The retired 70-year-old jurist died Wednesday night of mouth and throat cancer, said one of his daughters, Jolie Lofink. Chambers, who wrote important opinions about the state's foster care system and the right to an attorney, blamed the illness on his 20-year nightly cigar habit.
Chambers was born and raised in the Yakima Valley, and grew up working on cars in his father's gas station, according to biographical information supplied by family friend Lori Haskell.
He graduated from Washington State University and from the University of Washington School of Law, then spent three decades in private practice before being elected to the court in 2000. He also served as president of the state bar association.
He was a successful trial lawyer who sued over product and highway safety issues, and he helped win money for nursing home residents who sought to return to their own homes.
"Being a lawyer has afforded me many opportunities to make a difference and I have had a very, very rewarding career," he wrote. "I represented real people caught in the grip of the law, usually through no fault of their own."
He kept a blog on his website, www.tomchambers.com , in which he lent insight into what it was like to be a justice. When he was elected in 2000, he wrote: "I am elected to the Washington Supreme Court, the state's highest court. Pinch me. Only in America could all of this happen to a kid raised behind a gas station."

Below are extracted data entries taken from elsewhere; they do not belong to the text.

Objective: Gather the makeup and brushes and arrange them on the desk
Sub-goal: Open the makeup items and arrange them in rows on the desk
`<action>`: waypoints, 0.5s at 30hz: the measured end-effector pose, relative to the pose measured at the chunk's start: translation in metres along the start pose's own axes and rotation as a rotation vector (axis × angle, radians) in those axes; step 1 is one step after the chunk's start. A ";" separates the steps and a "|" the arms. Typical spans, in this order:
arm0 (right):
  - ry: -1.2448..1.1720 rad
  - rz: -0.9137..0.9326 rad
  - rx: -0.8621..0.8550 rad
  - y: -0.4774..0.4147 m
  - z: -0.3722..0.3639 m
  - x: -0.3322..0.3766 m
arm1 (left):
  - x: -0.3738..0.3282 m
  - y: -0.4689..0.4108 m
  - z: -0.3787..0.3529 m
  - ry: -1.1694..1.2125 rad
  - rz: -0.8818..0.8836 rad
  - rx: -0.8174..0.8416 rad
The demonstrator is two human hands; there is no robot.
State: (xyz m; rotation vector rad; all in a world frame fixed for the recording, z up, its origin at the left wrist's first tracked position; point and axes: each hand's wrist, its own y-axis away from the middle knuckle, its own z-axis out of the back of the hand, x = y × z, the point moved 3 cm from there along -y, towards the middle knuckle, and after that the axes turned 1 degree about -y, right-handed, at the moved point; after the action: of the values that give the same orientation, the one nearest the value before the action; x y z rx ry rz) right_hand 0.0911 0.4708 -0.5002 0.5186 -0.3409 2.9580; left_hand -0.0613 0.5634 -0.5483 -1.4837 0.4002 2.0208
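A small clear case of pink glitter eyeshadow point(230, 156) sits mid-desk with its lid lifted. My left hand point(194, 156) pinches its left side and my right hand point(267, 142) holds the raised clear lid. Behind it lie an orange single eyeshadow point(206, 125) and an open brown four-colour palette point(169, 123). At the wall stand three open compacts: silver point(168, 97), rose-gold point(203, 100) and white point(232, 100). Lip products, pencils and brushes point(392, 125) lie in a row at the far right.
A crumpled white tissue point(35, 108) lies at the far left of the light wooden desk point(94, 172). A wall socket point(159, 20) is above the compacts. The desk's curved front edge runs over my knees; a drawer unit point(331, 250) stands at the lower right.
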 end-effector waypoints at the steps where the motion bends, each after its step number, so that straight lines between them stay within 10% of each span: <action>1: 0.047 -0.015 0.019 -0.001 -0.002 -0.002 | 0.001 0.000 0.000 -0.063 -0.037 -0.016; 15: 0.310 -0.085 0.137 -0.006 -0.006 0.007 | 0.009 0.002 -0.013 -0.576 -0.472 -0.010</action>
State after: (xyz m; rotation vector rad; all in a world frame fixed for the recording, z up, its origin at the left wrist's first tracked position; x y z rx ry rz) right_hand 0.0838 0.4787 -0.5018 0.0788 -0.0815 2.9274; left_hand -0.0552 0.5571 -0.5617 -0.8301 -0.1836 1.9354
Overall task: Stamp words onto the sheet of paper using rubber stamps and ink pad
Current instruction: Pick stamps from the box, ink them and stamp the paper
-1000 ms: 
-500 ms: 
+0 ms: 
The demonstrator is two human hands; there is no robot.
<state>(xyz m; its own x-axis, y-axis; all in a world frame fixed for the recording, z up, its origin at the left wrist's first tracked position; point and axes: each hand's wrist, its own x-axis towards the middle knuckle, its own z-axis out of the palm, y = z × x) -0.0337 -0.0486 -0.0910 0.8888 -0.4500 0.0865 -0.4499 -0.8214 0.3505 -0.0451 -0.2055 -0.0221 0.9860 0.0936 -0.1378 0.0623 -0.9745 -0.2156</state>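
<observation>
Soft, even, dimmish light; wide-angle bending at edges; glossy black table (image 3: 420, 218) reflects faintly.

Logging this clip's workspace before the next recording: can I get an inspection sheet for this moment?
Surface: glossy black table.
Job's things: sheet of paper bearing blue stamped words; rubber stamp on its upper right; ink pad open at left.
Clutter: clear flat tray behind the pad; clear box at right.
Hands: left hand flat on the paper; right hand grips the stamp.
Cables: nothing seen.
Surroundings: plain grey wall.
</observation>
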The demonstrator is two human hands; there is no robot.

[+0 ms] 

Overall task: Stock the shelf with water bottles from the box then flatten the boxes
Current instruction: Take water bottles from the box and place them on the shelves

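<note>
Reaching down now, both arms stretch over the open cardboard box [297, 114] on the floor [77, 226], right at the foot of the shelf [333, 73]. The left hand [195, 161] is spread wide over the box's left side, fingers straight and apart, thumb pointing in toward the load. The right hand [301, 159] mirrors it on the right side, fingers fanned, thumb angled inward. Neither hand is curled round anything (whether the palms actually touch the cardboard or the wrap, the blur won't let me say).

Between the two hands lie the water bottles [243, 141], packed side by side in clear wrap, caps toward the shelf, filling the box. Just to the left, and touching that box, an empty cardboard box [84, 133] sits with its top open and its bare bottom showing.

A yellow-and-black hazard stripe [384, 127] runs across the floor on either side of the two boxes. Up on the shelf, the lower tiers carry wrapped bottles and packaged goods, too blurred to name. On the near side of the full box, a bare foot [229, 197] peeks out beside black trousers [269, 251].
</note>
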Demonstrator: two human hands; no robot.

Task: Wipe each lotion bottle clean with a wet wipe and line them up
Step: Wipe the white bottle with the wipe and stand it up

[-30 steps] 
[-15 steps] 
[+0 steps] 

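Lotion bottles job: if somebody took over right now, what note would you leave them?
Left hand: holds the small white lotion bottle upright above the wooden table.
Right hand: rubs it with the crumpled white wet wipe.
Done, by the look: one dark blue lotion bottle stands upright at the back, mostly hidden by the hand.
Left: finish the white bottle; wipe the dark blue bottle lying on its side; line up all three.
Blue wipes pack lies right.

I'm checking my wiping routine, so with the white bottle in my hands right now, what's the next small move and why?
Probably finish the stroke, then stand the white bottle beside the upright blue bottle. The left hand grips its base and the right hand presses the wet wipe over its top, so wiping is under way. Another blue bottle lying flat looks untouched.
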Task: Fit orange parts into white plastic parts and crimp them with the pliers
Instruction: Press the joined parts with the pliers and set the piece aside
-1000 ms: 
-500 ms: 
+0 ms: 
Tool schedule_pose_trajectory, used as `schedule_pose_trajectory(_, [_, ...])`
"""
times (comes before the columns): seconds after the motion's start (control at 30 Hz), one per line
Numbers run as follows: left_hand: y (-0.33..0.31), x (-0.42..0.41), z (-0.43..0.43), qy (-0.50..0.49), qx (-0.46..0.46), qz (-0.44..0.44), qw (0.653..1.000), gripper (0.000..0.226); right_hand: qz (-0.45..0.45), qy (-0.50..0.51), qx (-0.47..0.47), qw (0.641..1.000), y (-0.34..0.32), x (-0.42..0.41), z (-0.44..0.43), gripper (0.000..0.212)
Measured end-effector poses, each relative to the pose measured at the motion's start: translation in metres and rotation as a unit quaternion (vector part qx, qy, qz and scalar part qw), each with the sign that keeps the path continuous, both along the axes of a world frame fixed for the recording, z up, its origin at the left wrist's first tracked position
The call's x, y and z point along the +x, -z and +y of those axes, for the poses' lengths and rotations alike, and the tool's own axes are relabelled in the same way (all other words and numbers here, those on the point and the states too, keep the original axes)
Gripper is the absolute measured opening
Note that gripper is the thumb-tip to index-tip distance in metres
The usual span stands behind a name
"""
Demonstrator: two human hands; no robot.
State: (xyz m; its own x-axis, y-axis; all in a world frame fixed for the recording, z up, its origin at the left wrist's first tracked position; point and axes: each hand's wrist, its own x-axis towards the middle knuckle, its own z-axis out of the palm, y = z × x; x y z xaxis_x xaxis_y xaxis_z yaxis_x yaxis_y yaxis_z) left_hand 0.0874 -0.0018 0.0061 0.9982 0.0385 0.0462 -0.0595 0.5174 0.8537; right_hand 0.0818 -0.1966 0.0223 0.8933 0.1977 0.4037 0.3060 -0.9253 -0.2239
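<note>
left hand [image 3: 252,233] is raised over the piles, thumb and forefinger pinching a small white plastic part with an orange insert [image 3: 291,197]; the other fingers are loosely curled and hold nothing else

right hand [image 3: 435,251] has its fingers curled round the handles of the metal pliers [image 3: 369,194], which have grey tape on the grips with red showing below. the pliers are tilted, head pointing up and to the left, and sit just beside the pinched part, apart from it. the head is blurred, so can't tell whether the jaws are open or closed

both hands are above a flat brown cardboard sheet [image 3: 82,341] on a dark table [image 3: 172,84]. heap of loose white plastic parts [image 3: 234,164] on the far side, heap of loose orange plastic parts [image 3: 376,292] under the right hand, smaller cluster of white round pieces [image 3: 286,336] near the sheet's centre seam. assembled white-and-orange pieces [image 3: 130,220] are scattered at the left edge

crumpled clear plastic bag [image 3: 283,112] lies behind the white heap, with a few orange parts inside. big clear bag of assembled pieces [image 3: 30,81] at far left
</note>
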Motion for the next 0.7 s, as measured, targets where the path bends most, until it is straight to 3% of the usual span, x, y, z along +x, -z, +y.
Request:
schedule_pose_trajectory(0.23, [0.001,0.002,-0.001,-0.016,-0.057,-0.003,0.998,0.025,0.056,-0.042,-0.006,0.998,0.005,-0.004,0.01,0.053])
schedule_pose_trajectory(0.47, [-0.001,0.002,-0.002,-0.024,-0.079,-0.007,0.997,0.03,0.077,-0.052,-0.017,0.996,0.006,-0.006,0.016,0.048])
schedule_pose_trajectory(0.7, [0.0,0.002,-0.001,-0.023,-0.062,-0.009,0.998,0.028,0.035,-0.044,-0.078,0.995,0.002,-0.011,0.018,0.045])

One of his most important opinions came in Braam v. State, when he wrote for a unanimous court that children in Washington's foster care system have a constitutional right to be free from unreasonable risks of harm. He was moved, he told the AP, by the story of one of the plaintiffs, a girl who graduated from high school with a 3.5 grade-point average despite having been moved 22 times in seven years.
The ruling -- the first such holding by a state supreme court in the U.S. -- prompted a settlement in which Washington agreed to fix its foster care system.
Another opinion, in 2010, ordered a new trial for a Grant County boy convicted at age 12 of sexually molesting a young neighbor. Chambers wrote that the boy's vastly overworked public defender failed to investigate his case.
The boy was eventually exonerated, and the ruling paved the way for the court to adopt new standards for how many cases public defenders can handle.
As Chambers fought cancer, doctors had to remove half his tongue early last year. It was his fourth cancer surgery, and the first time he missed oral arguments.
When he returned to the bench, he had a trachea hole in his throat. When he wanted to ask lawyers a question, he would send it to another justice by instant message.
He underwent radiation and chemotherapy in spring 2012 and attended oral arguments throughout June from his home in Issaquah. He donned his black robe as he appeared in the courtroom via Skype, and said he was touched by how the other justices rallied to help him and allow him to participate.
He said he had long intended to step down at the end of 2012, and the decision did not have to do with his health. He had planned to travel in his retirement: the Kentucky Derby, JazzFest in New Orleans, and Cuba were all on his list.
He was able to do some traveling in the past year, Lofink said.
Chambers is survived by Judy, his wife of 46 years; three children, including Lofink, daughter Jana Jiwani and son Tom Chambers Jr.; and six grandchildren.
A public memorial is planned Jan. 9 at the Museum of Flight in Seattle.